Agile methods and frameworks gained popularity in all types of work, but far and away the majority of folks taking it on were initially software delivery teams. Searching for books on “Agile” now returns mostly software delivery team specific books. Later, agile in delivery teams only with a traditional organization around them became referred to as “Agile 1.0″.
In the early 2000′s, some companies wanted to obtain the benefits of agility elsewhere in their organization or throughout their entire value chain. This the first time I read the word “Agile 2.0″, in 2004. This was overloaded, but also indicated a company using the principles of agility across the organization.
In 2008 I came across “Agile 3.0″ in print, by Blake Lindsay and then others. This was the result of studying teams that were achieving more than 10 times their initial velocities, or the amount of work they were able to deliver sustainably and with quality. These teams had excellent agile practices, and in addition they reported terms from team psychology: “work worth doing”, “transcendent purpose”, and “The science of highly motivated teams” as studied by Niki Harre. Agile 3.0 grew to mean agile teams which were not siloed, that is a team was self organizing to compose the skillset needed to deliver the top priority backlog items. For example, a single team could have someone from what used to be called the accounting group, a member of the board of directors, a manufacturing design engineer, and a machine operator. This team would then pull from the single backlog that represented what the organization must accomplish to achieve competitive delivery of customer visible value, this week.
Below I took a swing at explaining Agile 1.0, 2.0, and 3.0 as I’ve seen them at clients, with examples of organizations at that level as of this writing, and a rough formula that does let us predict how quickly that company can deliver customer visible value, from idea to the customer’s hands.

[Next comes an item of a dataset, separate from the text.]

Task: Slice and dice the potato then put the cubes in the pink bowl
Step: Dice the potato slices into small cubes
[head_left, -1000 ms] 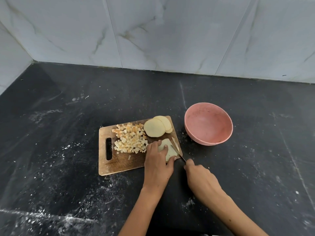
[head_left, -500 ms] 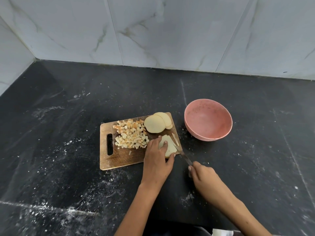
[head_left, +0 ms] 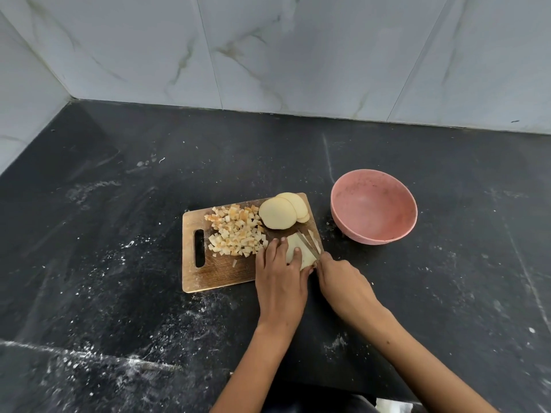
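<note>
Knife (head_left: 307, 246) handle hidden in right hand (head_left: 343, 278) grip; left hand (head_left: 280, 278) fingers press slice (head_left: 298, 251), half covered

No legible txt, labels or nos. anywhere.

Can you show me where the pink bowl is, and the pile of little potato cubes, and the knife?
pink bowl (head_left: 348, 192): head view, on its far left rim.
potato cubes (head_left: 235, 234): head view, middle of the pile on the board.
knife (head_left: 307, 245): head view, on its blade over the slice.
</note>
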Demonstrator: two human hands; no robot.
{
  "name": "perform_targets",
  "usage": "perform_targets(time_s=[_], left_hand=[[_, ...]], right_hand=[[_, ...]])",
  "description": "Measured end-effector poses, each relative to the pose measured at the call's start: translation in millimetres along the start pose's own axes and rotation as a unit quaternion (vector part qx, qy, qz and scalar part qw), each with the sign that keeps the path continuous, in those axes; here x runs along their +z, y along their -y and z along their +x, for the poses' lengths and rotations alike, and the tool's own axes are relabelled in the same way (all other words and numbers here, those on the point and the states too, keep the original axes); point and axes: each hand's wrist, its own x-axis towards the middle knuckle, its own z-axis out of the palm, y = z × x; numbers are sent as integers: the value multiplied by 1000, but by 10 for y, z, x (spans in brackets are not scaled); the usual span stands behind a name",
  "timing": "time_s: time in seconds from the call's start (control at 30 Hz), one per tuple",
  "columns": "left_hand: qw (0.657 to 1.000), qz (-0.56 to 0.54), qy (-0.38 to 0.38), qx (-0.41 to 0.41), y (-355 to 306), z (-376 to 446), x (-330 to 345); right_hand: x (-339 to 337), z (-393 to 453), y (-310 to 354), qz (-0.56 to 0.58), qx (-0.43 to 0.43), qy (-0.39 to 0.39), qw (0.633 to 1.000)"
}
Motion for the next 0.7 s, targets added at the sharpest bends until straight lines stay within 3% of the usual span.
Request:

Agile 1.0, (Royal Bank of Canada, John Deere, Mitutoyo, Johnson Controls): a company adds Scrum teams to deliver specific components with double or better velocity.
The over-all value stream is modeled by Tome’s Law: “Commercialization Velocity = Team Velocity + Organizational Velocity.”
Agile 2.0, (JP Morgan Chase): a company relaunches as all Scrum teams to deliver their previous outputs with double or better velocity.
The over-all value stream is modeled by: “Commercialization Velocity = SUM[Team Velocity].
Agile 3.0, (Zappos, Valve, Spotify, Scrum Inc.): a company dissolves discipline-specific Scrum Teams and relaunches as cross functional Scrum teams, coordinating non-sequentially and non hierarchically using Scrum of Scrums, to deliver work worth doing- solutions that have customer visible value. Through mass-parallelization the hand-offs and sequential-flow-waterfall-stage-gate-wait-states no longer apply.
The over-all value stream is modeled by: “Commercialization Velocity = Team Velocity*Team Velocity*Team Velocity*….
It is worth noting, that we don’t achieve a fully object oriented system, the stated goal of Scrum by it’s co-creator Jeff Sutherland, until Agile 3.0 in this model. Interestingly, this level is also the most rapid velocity from new product or service idea to customer visible value.